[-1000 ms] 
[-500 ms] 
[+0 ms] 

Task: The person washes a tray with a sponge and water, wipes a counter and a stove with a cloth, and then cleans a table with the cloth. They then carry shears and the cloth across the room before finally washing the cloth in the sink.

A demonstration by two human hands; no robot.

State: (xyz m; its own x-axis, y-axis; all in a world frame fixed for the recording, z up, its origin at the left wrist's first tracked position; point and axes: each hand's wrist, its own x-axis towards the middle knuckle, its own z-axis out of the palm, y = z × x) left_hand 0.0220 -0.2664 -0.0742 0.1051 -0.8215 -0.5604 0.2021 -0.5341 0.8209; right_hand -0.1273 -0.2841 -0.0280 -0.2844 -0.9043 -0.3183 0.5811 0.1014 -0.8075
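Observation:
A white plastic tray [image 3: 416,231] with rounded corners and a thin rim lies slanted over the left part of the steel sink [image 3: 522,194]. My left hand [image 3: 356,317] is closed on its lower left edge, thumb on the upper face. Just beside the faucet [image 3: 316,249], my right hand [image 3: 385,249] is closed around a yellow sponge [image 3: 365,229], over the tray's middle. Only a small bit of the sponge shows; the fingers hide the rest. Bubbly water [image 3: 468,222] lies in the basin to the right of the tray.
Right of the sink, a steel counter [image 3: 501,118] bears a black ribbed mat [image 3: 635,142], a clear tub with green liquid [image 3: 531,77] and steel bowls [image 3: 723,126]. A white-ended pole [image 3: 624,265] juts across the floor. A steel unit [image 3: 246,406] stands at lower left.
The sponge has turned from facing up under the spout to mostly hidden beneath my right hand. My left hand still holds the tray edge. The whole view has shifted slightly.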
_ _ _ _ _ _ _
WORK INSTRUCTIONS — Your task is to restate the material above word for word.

REPLY TO THE EXERCISE —
[-1000 ms] 
[-500 ms] 
[+0 ms] 

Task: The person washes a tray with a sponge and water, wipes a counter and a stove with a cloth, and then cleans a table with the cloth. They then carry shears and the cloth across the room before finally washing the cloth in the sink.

A demonstration by two human hands; no robot.

State: (xyz m; its own x-axis, y-axis; all in a world frame fixed for the recording, z up, its origin at the left wrist's first tracked position; point and axes: each hand's wrist, its own x-axis towards the middle knuckle, its own z-axis out of the palm, y = z × x) left_hand 0.0220 -0.2664 -0.0742 0.1051 -0.8215 -0.5604 0.2021 -0.5341 0.8209; right_hand -0.1273 -0.2841 -0.0280 -0.2844 -0.9043 -0.3183 0.5811 0.1014 -0.8075
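Observation:
A white plastic tray [image 3: 416,231] with rounded corners and a thin rim lies slanted over the left part of the steel sink [image 3: 522,194]. My left hand [image 3: 356,317] is closed on its lower left edge, thumb on the upper face. Just beside the faucet [image 3: 316,249], my right hand [image 3: 385,249] is closed around a yellow sponge [image 3: 365,229], over the tray's middle. Only a small bit of the sponge shows; the fingers hide the rest. Bubbly water [image 3: 468,222] lies in the basin to the right of the tray.
Right of the sink, a steel counter [image 3: 501,118] bears a black ribbed mat [image 3: 635,142], a clear tub with green liquid [image 3: 531,77] and steel bowls [image 3: 723,126]. A white-ended pole [image 3: 624,265] juts across the floor. A steel unit [image 3: 246,406] stands at lower left.
The sponge has turned from facing up under the spout to mostly hidden beneath my right hand. My left hand still holds the tray edge. The whole view has shifted slightly.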

Now the exercise is finished.